Die Nerven der Benutzer öffentlicher Verkehrsmittel werden auch oft strapaziert. Nicht nur wegen Verzögerungen und U-Bahn-Ausfällen. Mir kommt vor, dass die Existenz von Zeitanzeigen die Nervosität der Öffi-Kunden erhöht. Früher stand man einfach am Bahnsteig oder der Bimstation und wartete und wartete. Sobald sich jemand einen Tschick angezündet hat, ist die Bim eh gekommen.

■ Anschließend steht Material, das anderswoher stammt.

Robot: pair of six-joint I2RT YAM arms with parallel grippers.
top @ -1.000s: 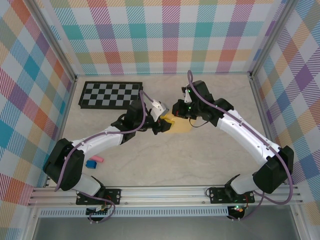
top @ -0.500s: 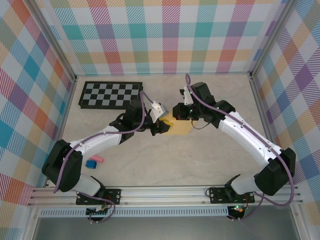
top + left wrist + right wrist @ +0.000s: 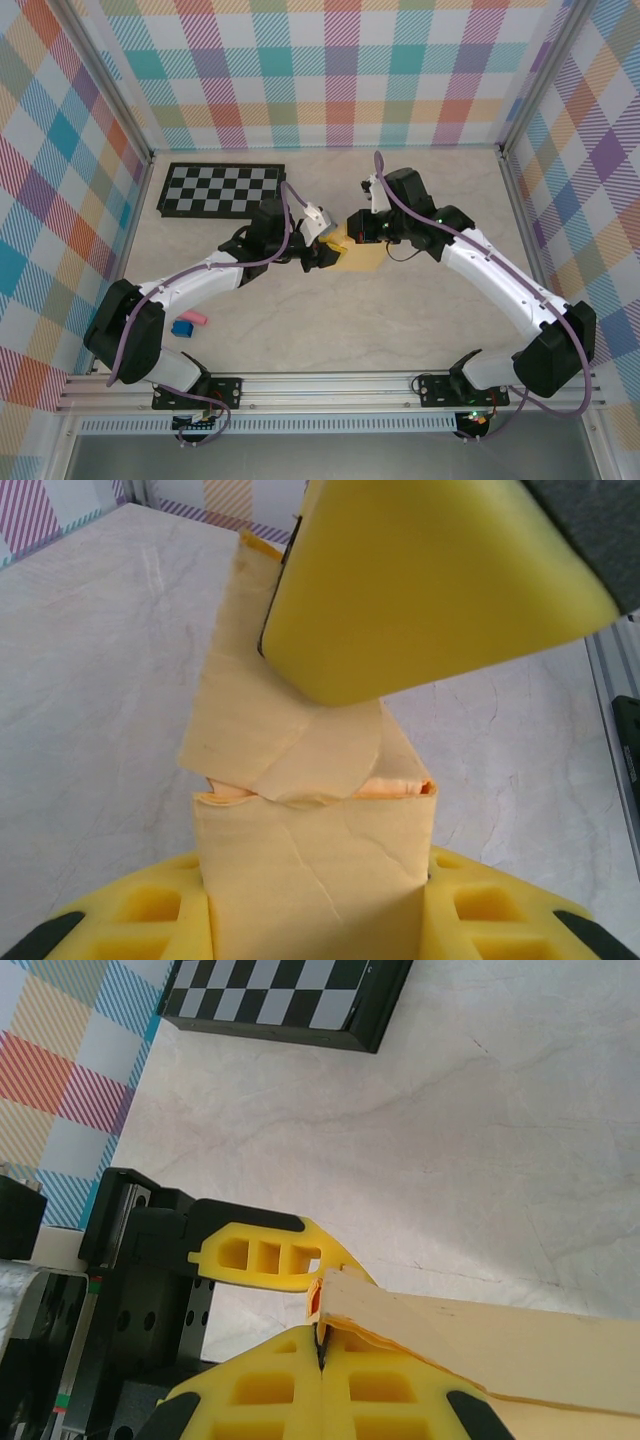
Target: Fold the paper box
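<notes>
Overhead, pale marbled tabletop (image 3: 400, 310), plaid walls (image 3: 340, 70), paper box (image 3: 365, 258) mid-table, checkerboard (image 3: 222, 190) back-left.

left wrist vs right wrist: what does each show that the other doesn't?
Left wrist: the open end of the paper box, with its flaps partly folded over, clamped in the left gripper. Right wrist: the checkerboard panel beyond, and the right gripper shut at the box's corner. Both: the box, the marble table and the opposite arm's yellow fingers.

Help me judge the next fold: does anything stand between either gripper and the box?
Nothing visible does. The left gripper holds the box between its fingers, and the right gripper is shut on a flap edge. The checkerboard lies apart, far left.
</notes>
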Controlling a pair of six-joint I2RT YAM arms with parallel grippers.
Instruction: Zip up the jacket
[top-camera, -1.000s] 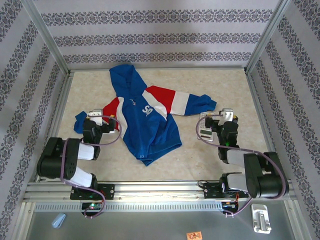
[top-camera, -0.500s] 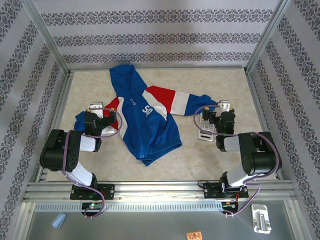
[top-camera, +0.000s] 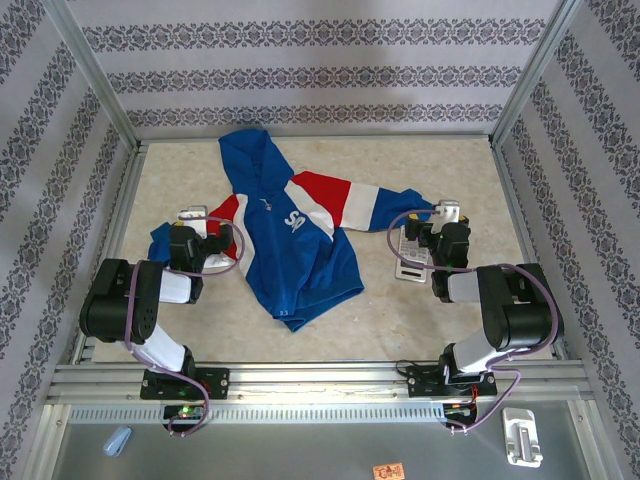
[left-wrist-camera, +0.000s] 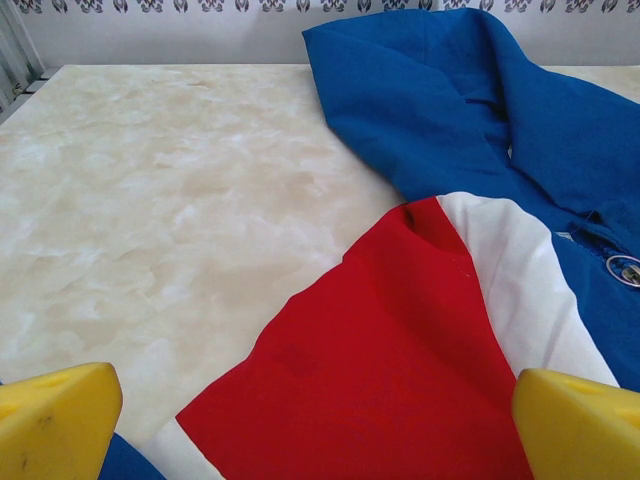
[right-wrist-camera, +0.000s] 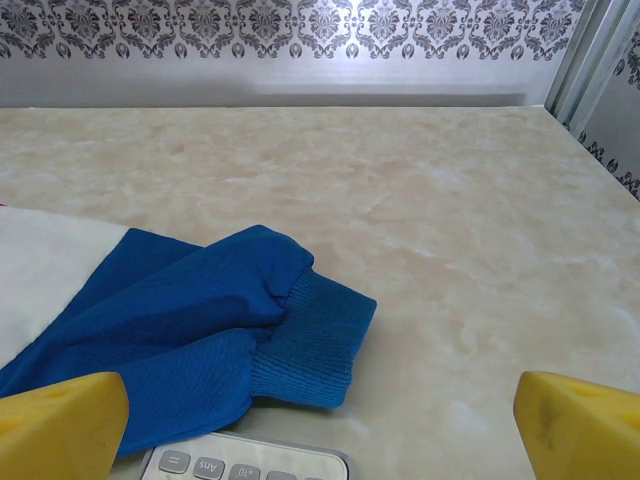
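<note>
The blue hooded jacket (top-camera: 290, 240) lies flat mid-table, hood toward the back wall and red and white sleeves spread to both sides. My left gripper (top-camera: 191, 214) rests low at the jacket's left sleeve. In the left wrist view it is open (left-wrist-camera: 320, 440), its yellow fingertips (left-wrist-camera: 55, 420) far apart over the red sleeve panel (left-wrist-camera: 380, 360). My right gripper (top-camera: 448, 213) sits by the right sleeve's end. It is open too (right-wrist-camera: 320, 440), with the blue cuff (right-wrist-camera: 310, 340) just ahead and nothing between the fingers.
A grey calculator (top-camera: 408, 255) lies under the right gripper, its keys (right-wrist-camera: 245, 465) showing beside the cuff. Patterned walls and metal posts (top-camera: 100, 85) enclose the table. Small items lie off the table in front: a blue one (top-camera: 118, 440) and a white one (top-camera: 522, 437).
Over the first half second both grippers moved a little farther from the bases, toward the sleeves, and the right arm folded in. Since then nothing has moved.
</note>
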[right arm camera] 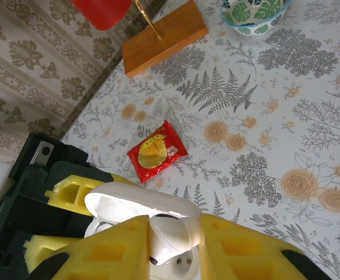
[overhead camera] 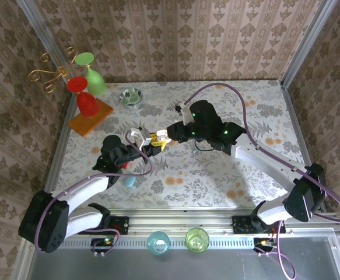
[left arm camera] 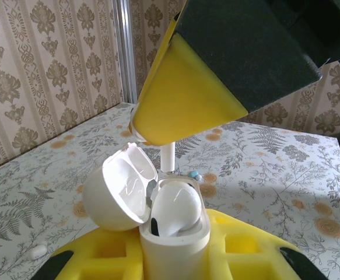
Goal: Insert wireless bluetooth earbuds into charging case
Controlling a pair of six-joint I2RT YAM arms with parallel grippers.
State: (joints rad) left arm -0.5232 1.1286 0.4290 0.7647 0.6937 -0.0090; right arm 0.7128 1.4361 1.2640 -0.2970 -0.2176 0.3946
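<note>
**Operator:** Where is the earbud?

**Describer:** The earbud (right arm camera: 171, 233) is a small glossy white bulb. Your right gripper (right arm camera: 172, 248) has its two yellow fingers closed on it, one on each side. The open mouth of the charging case (left arm camera: 175, 248) is directly under those fingertips. The bud touches the case or nearly does, and I cannot tell whether it is seated.

**Operator:** And the case?

**Describer:** Your left gripper (left arm camera: 175, 259) clamps the case's lower body between its yellow fingers and holds it upright. The hinged lid (left arm camera: 118, 195) is swung open to the left of those fingers.

**Operator:** How will the bud handle?

**Describer:** I judge it very light, hard and slick, so it could squirt out of a pinch that is off-centre. Grip across the widest part of the bulb and keep the stem free to enter its socket. The lid looks thin, and a knock from your right finger could close it.

**Operator:** What else is nearby?

**Describer:** A tiny pale piece (left arm camera: 38, 251), likely another earbud, lies on the floral table (left arm camera: 286, 192), left of the left fingers. A red snack packet (right arm camera: 157, 157) lies beyond the right fingertips. A wooden base (right arm camera: 164, 35) and a leaf-patterned bowl (right arm camera: 254, 11) are farther out.
</note>
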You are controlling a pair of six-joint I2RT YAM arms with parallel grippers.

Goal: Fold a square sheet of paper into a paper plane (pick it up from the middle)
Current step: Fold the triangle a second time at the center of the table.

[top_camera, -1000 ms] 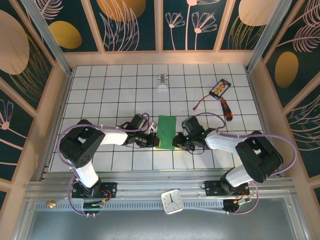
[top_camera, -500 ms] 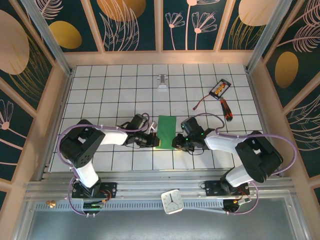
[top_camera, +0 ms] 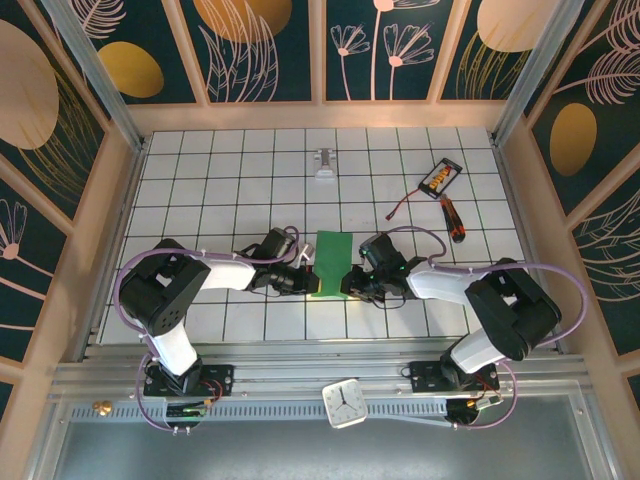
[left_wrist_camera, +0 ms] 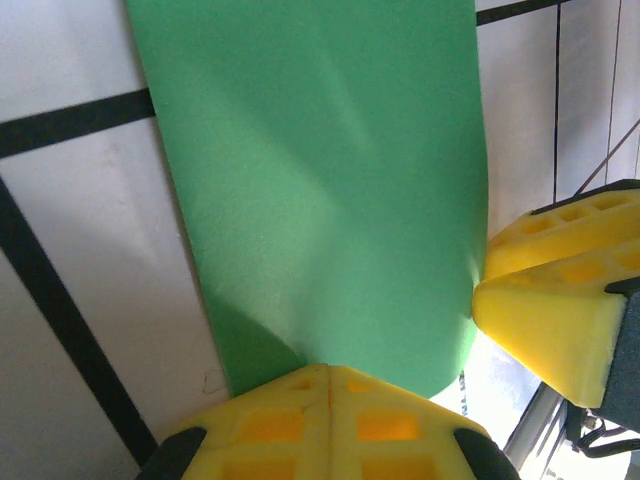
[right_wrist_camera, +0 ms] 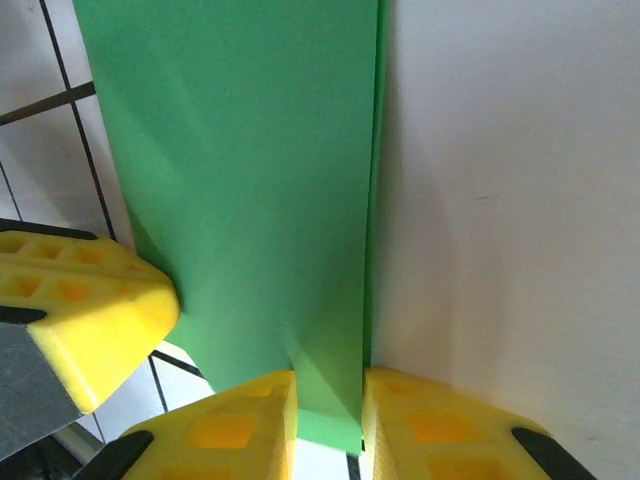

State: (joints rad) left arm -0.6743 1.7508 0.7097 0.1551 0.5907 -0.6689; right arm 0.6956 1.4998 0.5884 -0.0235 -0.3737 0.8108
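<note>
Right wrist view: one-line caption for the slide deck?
Right gripper, fingers parted, straddles the doubled edge of the folded green paper on the white tabletop.

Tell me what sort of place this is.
Probably a robot lab workcell: a white gridded tabletop boxed in by patterned wall panels, with a left arm and right arm bolted to a metal rail.

Close view down onto a green paper sheet (right_wrist_camera: 250, 180), folded into a long strip, lying on a white gridded table (right_wrist_camera: 500, 200). The right gripper (right_wrist_camera: 328, 390) has its two yellow fingers (right_wrist_camera: 240, 425) parted astride the strip's right edge. The left gripper (right_wrist_camera: 150, 295), also yellow, touches the strip's left edge
</note>
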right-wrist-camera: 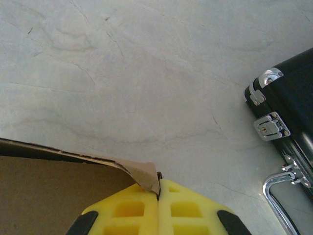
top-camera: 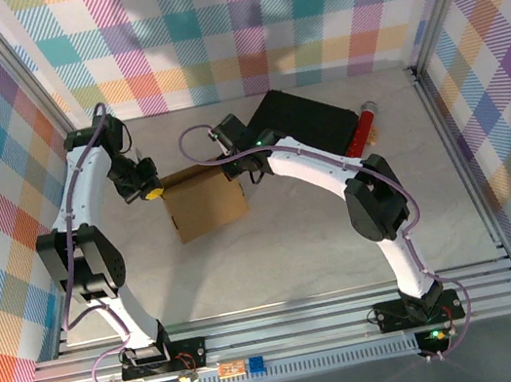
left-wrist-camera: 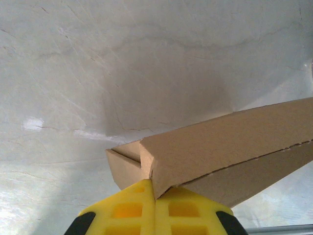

Heute starren alle auf die Minutenanzeige und ärgern sich sieben Minuten lang, warum da ein Siebener steht. Durch das Ärgern dehnt sich die Zeit: Es kommt uns vor wie zehn Minuten. Als „Zeitdehnung“ kennt man übrigens auch Phänomene aus Einsteins Relativitätstheorie und der Erzählkunst von Film, Buch und Hörspiel – aber das würde zu weit führen! Die Zeitdehnung an U-Bahn- und Bimstationen, die auch durch ständiges Uhrenvergleichen mit der Anzeige entsteht, sollten wir besser als „geschenkte Zeit“ ansehen, in der man ungestört Nasen bohren, Zeitung lesen und ins Narrenkastel schauen darf. Dem, der auf uns wartet, schicken wir gelassen ein SMS: „Ob ich um 15 Uhr da bin, ist nur eine Frage von ,To Bim or not to Bim‘!“ Und dann freuen wir uns, dass wir hier viel mehr Zeit geschenkt bekommen, als wenn man alle Hundertstelsekunden, die unsere Skifahrer jetzt wieder bei Rennen auf der Strecke liegen lassen, aufsammeln könnte.